Then the 20-over format of the game was introduced. I’m not sure if it was the first ever international competition for the format, but I remember watching South Africa take on Australia at the Royal Selangor Club Bukit Kiara in KL on TV! I wasn’t even back in Malaysia then, it was a little surreal to see some of my heroes playing cricket in my own country.
Over time, T20 cricket grew to be a lot more popular. Because the length of the game is much shorter, more people have the time to attend matches and finally India did the right thing by making it a commercial sport, by creating the Indian Premier League (IPL). Whoever came up with the idea has really made it exciting, with rules such as only four overseas players for each time in one game, having player auctions and so on.
The best thing about the IPL though, is that it’s being streamed on YouTube for free! I had no idea it was until I came across one of those YouTube blue promotion banners. So for the last few weeks, I’ve been watching live IPL matches at night. Even if I tuned in late, the great thing is that you can still rewind even though the feed is live.
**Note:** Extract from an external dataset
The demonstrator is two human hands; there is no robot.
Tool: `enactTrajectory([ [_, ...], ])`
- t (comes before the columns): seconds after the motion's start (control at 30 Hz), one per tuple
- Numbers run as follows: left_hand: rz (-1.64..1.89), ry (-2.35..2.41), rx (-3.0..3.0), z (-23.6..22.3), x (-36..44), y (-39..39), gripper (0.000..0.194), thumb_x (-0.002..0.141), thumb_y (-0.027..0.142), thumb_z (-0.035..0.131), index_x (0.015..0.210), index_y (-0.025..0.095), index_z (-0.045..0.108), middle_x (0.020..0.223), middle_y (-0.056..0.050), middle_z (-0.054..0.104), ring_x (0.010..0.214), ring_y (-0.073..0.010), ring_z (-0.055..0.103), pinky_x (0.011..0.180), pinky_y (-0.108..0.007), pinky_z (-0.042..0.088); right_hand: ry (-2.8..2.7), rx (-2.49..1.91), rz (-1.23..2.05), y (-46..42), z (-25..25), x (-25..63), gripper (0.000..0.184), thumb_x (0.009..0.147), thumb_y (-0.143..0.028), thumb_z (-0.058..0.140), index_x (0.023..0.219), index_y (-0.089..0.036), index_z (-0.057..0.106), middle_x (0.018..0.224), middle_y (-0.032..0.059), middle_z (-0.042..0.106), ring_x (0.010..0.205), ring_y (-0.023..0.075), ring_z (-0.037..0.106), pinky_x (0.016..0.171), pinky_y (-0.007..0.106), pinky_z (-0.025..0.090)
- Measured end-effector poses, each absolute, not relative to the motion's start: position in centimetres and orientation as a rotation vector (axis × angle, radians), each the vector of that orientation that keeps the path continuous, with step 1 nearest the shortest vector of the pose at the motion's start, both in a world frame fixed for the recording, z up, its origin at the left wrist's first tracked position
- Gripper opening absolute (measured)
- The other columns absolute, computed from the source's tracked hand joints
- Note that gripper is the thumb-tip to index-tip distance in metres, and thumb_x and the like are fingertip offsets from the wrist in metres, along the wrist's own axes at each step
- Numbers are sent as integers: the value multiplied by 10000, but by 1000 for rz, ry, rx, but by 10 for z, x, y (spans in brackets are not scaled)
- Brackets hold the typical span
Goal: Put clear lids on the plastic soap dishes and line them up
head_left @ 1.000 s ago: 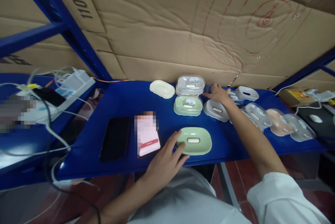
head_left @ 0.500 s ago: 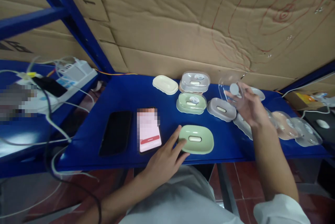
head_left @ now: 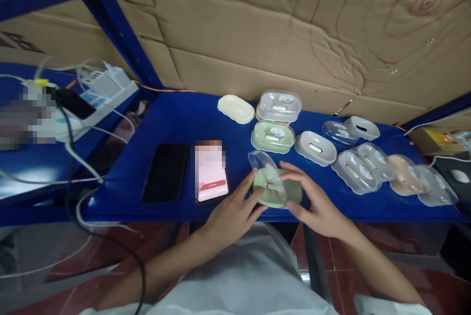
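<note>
Phones: black phone [head_left: 164,173] and lit phone [head_left: 211,171] lie on the blue desk [head_left: 184,123].
Left hand: my left hand [head_left: 228,217], fingers spread, steadies the green dish [head_left: 292,192] at the front edge.
Right hand: my right hand [head_left: 316,202] grips a tilted clear lid [head_left: 267,170] over it.

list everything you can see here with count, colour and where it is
green soap dish: 1, pale green, front edge of the shelf, between both hands
clear lid: 1, see-through, tilted over the green soap dish
lidded green dish: 1, green with clear lid, behind the front one
cream dish: 1, cream, back of the shelf
lidded dish at back: 1, clear lid, beside the cream dish
other dishes and lids: several, white, clear and peach, in a row to the right
phones: 2, one dark screen, one lit, left of the dishes
power strip: 1, white, with cables, far left
shelf: 1, blue
cardboard: brown, behind the shelf
left hand: fingers on the green dish's left rim
right hand: at the dish's right side, by the lid
</note>
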State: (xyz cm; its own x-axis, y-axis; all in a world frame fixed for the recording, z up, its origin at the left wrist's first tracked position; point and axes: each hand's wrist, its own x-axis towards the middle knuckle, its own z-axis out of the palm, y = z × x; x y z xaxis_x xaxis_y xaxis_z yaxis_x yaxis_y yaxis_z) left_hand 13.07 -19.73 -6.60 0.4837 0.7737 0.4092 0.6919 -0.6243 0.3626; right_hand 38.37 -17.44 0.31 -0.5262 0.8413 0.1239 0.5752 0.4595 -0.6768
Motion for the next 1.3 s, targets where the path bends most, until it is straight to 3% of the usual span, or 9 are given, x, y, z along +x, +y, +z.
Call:
enactTrajectory([
  [0.17, 774, 1247, 2589, -73, 129, -197, 459, 1085, 344, 568, 1509, 176, 519, 1687, -210, 415, 1513, -348, 508, 1131, -434, 574, -2424, -1169, 580, -183, 1, 355, 665, 965, -422, 726, 1550, -356, 418, 1698, 137, 412, 1556, 356, 432, 1168, 643, 486],
  [0.27, 729, 1252, 2591, -74, 129, -198, 503, 1068, 316, 600, 1545, 201, 493, 1706, -193, 390, 1502, -348, 522, 1088, -417, 600, -2497, -1128, 576, -182, 1, 351, 636, 990, -365, 678, 1571, -345, 421, 1682, 118, 447, 1534, 321, 473, 1178, 585, 502],
  [0.4, 813, 1246, 2608, -72, 130, -198, 558, 1065, 351, 622, 1560, 164, 446, 1723, -208, 356, 1529, -342, 485, 1156, -422, 551, -2541, -1136, 556, -179, 8, 375, 645, 978, -323, 690, 1574, -356, 444, 1661, 91, 486, 1539, 318, 466, 1206, 586, 474],
  [0.6, 1062, 1223, 2354, -76, 132, -199, 465, 1061, 408, 623, 1414, 152, 460, 1608, -254, 515, 1414, -309, 616, 1015, -400, 649, -2550, -1225, 656, -186, 12, 417, 580, 1042, -301, 627, 1590, -367, 450, 1740, 66, 357, 1625, 316, 306, 1261, 598, 399],
  [0.77, 1055, 1261, 2304, -76, 133, -200, 703, 1043, 397, 661, 1611, 187, 305, 1573, -206, 575, 1392, -288, 636, 1064, -385, 630, -2537, -1194, 619, -191, 11, 424, 590, 1066, -221, 557, 1619, -368, 413, 1747, 56, 346, 1637, 291, 276, 1282, 582, 382],
  [0.87, 1041, 1283, 2319, -74, 134, -200, 761, 1045, 394, 659, 1657, 203, 249, 1580, -192, 572, 1394, -286, 635, 1097, -395, 611, -2585, -1189, 521, -191, 10, 418, 532, 1068, -240, 558, 1578, -366, 475, 1734, 53, 370, 1643, 310, 255, 1279, 619, 368],
  [1.0, 987, 1288, 2460, -72, 134, -199, 659, 1063, 417, 616, 1613, 182, 337, 1571, -207, 576, 1407, -303, 625, 1064, -410, 629, -2601, -1224, 330, -191, 1, 406, 580, 1023, -395, 681, 1571, -340, 499, 1731, 101, 359, 1635, 361, 263, 1265, 658, 366],
  [1.17, 946, 1316, 2538, -71, 134, -199, 553, 1099, 435, 532, 1568, 180, 388, 1561, -200, 588, 1389, -286, 643, 1035, -376, 639, -2578, -1220, 239, -190, -9, 408, 592, 1039, -339, 661, 1599, -372, 472, 1669, 99, 451, 1602, 340, 346, 1225, 601, 453],
  [1.3, 920, 1334, 2611, -70, 134, -200, 534, 1098, 450, 525, 1538, 163, 429, 1560, -220, 583, 1376, -301, 653, 1015, -368, 645, -2544, -1215, 190, -191, -17, 411, 642, 1023, -323, 687, 1616, -374, 445, 1653, 110, 455, 1608, 348, 329, 1225, 618, 449],
])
I’ve really enjoyed watching some good batting by people like David Miller, Kieron Pollard and some of the young and upcoming Indian batsmen. I’m especially happy I get to see Jacques Kallis in action again, my favourite player. Solid as a batter and a bowler, so many people regard him as one of the great players still around.
Then only a few days ago, I was very fortunate to witness what is probably the best ever innings in limited-overs cricket ever. Chris Gayle has always been famous for being an explosive batter, but the other night when Royal Challengers Bangalore (RCB) played Pune Warriors, he scored a total of 175 not out.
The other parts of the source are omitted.